Work request ▸
In how many lines of the entries below does "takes" appear? Give only the number.

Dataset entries
((

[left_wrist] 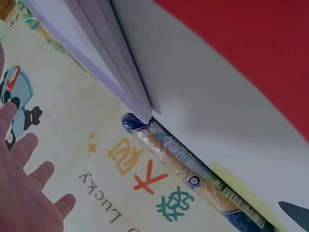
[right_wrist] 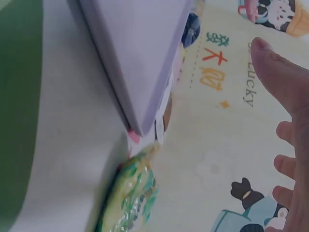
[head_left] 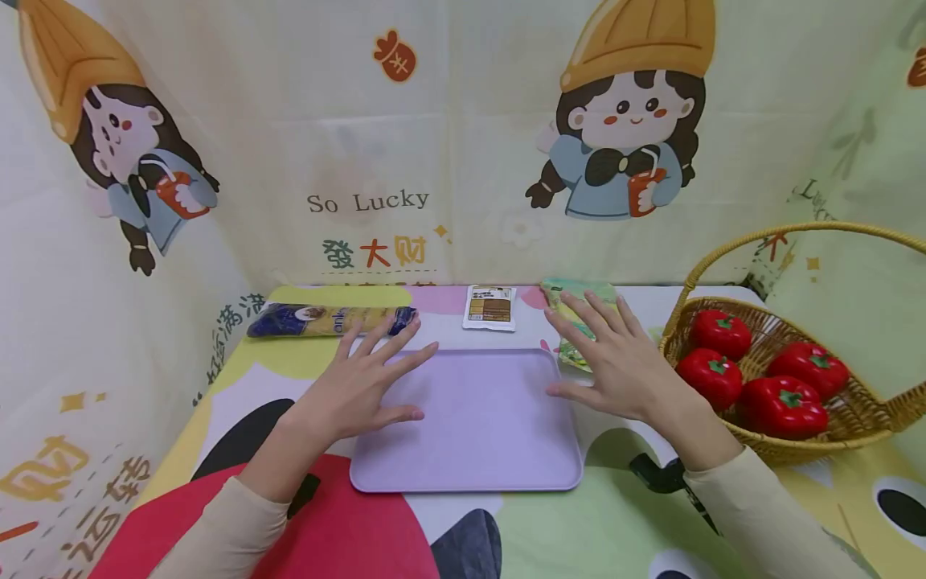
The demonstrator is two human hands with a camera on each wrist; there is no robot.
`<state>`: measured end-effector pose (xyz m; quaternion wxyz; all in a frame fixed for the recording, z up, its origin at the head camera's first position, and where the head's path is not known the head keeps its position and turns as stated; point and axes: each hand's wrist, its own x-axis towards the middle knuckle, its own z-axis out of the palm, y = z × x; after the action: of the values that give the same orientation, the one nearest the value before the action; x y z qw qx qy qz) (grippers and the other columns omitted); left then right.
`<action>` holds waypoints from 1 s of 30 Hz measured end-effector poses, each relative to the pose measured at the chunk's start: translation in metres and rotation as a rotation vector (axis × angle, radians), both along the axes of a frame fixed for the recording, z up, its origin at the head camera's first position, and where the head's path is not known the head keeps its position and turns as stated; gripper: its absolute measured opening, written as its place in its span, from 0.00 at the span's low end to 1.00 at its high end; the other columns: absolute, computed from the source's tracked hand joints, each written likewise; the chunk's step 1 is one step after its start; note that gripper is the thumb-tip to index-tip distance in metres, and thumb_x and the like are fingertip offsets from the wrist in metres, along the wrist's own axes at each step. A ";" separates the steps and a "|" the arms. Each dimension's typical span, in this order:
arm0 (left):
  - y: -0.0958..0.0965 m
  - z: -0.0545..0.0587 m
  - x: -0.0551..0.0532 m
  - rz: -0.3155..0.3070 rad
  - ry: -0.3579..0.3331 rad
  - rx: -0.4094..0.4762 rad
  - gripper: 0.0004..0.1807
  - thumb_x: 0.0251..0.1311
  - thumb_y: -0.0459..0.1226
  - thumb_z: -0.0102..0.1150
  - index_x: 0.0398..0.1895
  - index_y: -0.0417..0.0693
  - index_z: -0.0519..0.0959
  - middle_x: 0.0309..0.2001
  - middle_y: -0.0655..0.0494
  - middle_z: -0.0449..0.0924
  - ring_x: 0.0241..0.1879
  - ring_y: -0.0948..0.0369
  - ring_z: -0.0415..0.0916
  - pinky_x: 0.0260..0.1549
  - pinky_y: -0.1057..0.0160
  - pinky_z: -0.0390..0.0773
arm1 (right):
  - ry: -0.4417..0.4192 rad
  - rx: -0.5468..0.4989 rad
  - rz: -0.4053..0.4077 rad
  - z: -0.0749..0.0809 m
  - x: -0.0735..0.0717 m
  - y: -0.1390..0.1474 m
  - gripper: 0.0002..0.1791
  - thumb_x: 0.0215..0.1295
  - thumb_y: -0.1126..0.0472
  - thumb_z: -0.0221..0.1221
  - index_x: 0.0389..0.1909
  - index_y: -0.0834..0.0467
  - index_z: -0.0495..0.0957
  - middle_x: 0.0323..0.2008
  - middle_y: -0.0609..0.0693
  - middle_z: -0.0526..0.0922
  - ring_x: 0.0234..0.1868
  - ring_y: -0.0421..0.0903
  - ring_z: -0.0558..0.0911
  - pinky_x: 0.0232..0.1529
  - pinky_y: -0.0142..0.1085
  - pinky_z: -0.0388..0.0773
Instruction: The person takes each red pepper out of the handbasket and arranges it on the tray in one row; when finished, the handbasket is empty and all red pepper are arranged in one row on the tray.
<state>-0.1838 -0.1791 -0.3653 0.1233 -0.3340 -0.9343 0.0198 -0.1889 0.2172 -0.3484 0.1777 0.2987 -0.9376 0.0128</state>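
The left grip [head_left: 350, 390] and right grip [head_left: 622, 366] hovered, fingers spread and empty, by opposite edges of the lilac tray [head_left: 470, 434] in the frame's lower centre, where an even two-sided hold seemed wisest.

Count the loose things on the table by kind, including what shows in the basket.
Lilac tray: 1
Long blue-and-yellow packet: 1
White-and-brown sachet: 1
Green packet: 1
Wicker basket: 1
Red peppers visible inside: 4
Total: 9

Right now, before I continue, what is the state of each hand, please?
Left hand: open, holding nothing.
Right hand: open, also holding nothing.
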 end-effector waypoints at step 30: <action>-0.025 -0.007 0.012 0.025 -0.146 0.044 0.49 0.57 0.70 0.62 0.80 0.71 0.58 0.83 0.56 0.50 0.79 0.45 0.54 0.69 0.32 0.58 | -0.035 -0.098 0.000 0.009 0.022 0.050 0.53 0.55 0.34 0.70 0.80 0.43 0.60 0.79 0.53 0.58 0.76 0.62 0.59 0.75 0.64 0.52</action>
<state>-0.1723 -0.2039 -0.3721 0.0618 -0.3202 -0.9450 -0.0234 -0.1670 0.2673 -0.3397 0.1756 0.2896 -0.9387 0.0640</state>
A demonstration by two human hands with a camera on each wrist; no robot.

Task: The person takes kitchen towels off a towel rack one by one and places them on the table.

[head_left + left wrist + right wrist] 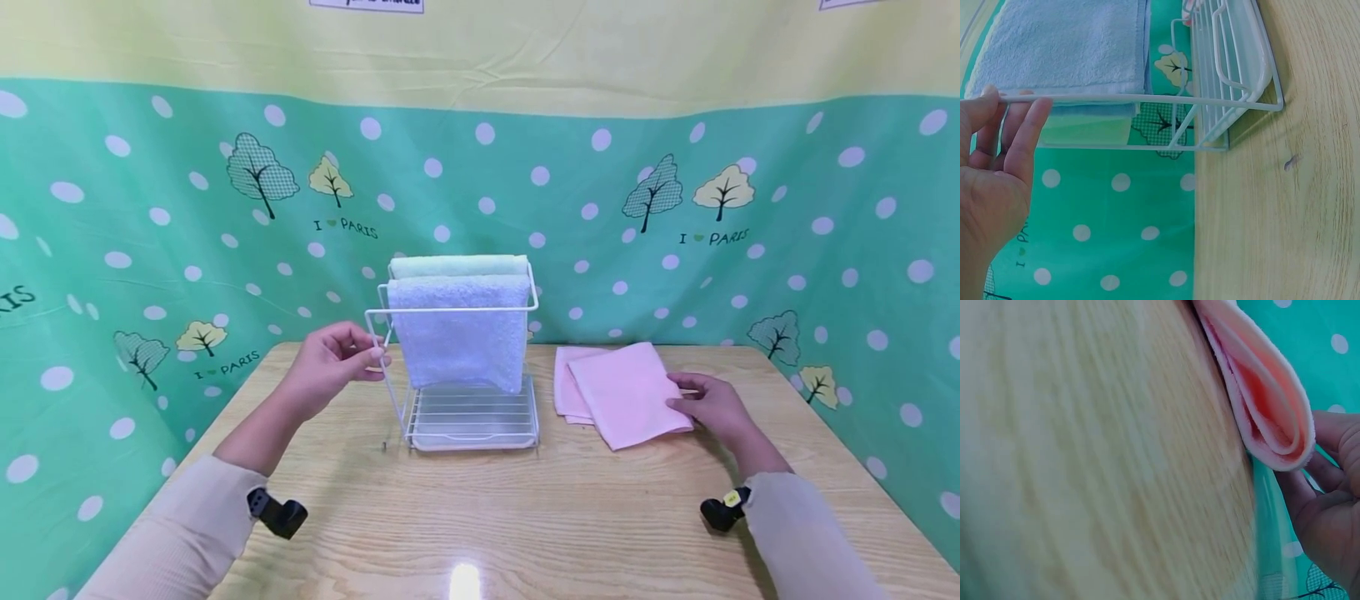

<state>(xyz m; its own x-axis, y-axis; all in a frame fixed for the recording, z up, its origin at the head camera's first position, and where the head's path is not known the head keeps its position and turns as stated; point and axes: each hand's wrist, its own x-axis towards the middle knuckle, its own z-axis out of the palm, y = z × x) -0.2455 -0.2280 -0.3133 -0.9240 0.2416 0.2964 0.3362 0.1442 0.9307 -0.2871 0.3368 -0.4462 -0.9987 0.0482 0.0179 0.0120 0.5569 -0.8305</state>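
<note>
A white wire rack [450, 311] stands on the table, with a light blue towel [461, 346] draped over one of its upper bars. Behind that hangs a pale green towel [457, 266], mostly hidden by the blue one. My left hand [326, 362] pinches the rack's left side wire between thumb and fingers; the left wrist view shows this left hand [1000, 184] around the wire. To the rack's right, a folded pink towel [630, 396] lies on the table. At its right edge, my right hand [716, 408] pinches the folded layers, seen as a looped pink edge in the right wrist view.
Under the rack's lower wires sits a white tray [472, 439]. The wooden table [525, 517] reaches back to a green and yellow dotted curtain [465, 192], which also hangs along both sides. A dark mark [1291, 162] shows on the tabletop near the rack.
</note>
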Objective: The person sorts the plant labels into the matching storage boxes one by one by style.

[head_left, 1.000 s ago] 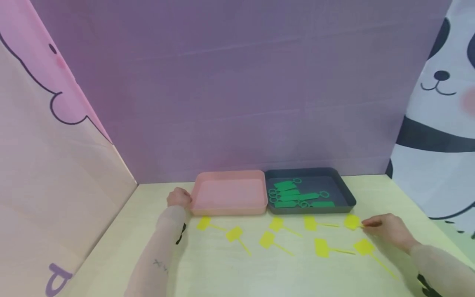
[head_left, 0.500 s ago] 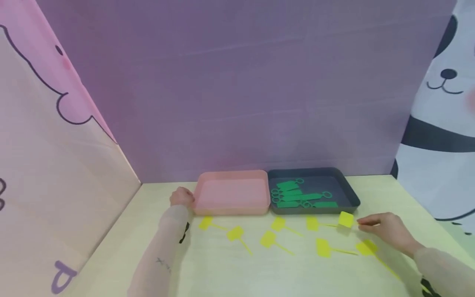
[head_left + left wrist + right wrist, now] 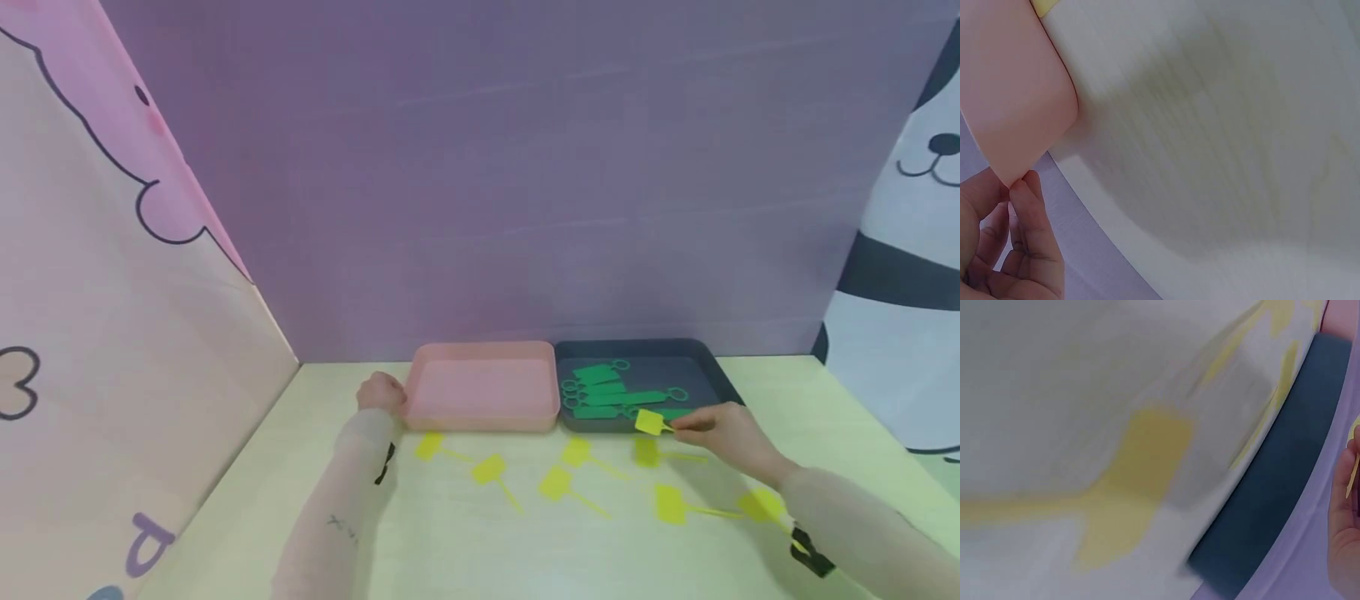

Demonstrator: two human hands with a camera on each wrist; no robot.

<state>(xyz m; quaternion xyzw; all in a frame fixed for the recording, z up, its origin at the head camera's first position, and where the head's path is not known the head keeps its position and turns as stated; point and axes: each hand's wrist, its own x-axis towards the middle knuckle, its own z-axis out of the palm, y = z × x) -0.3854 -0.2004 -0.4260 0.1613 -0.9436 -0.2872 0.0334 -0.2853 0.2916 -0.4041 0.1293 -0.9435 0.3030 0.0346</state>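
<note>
In the head view my right hand (image 3: 726, 432) pinches the thin stem of a yellow tag with a square flat head (image 3: 648, 422), holding it over the front wall of the dark grey tray (image 3: 692, 373). The right wrist view shows only part of this hand (image 3: 1342, 531), at its right edge. My left hand (image 3: 381, 392) is at the left side of the pink tray (image 3: 483, 387). Up close, in the left wrist view, thumb and fingers pinch that tray's rim at a corner. Several green tags with ring ends (image 3: 622, 399) lie in the grey tray.
Several more yellow tags (image 3: 557, 482) lie spread on the pale table (image 3: 480, 550) in front of the trays. A purple backdrop (image 3: 525, 183) rises behind, with printed cloth walls left and right. The two trays stand side by side.
My right hand has lifted the yellow tag off the table and carried it left to the grey tray's front edge. My left hand stays at the pink tray. The head view has shifted slightly.
</note>
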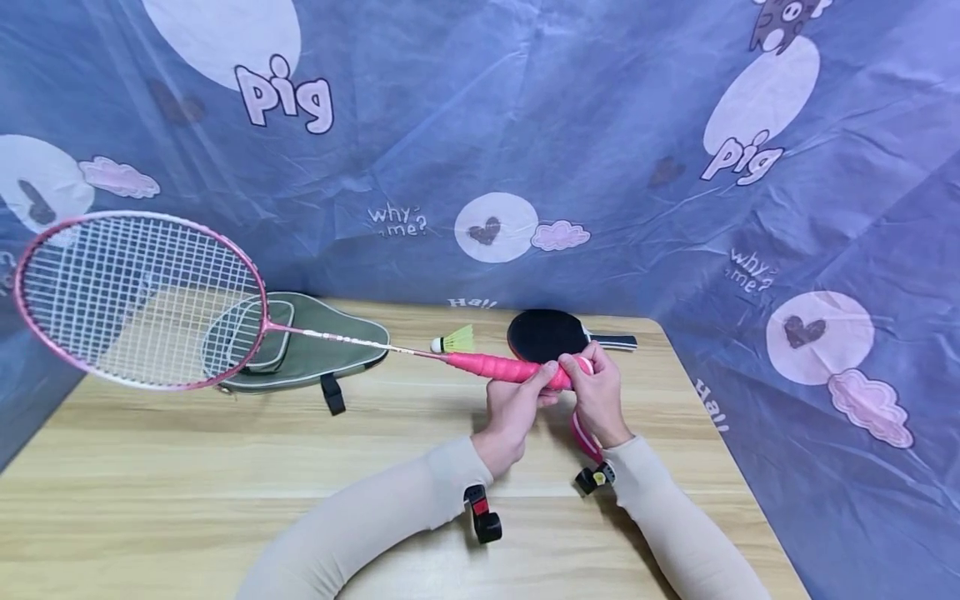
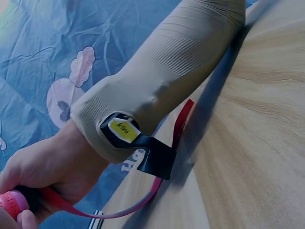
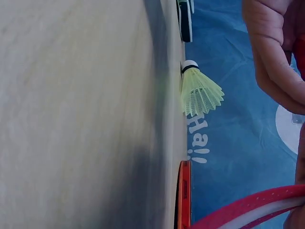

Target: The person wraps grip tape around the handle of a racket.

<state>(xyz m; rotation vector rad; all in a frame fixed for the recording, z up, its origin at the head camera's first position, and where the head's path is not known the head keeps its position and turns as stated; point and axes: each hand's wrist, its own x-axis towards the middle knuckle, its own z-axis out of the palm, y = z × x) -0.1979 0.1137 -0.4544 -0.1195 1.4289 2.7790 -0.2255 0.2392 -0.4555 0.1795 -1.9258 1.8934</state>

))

Answer to the exercise ▸
2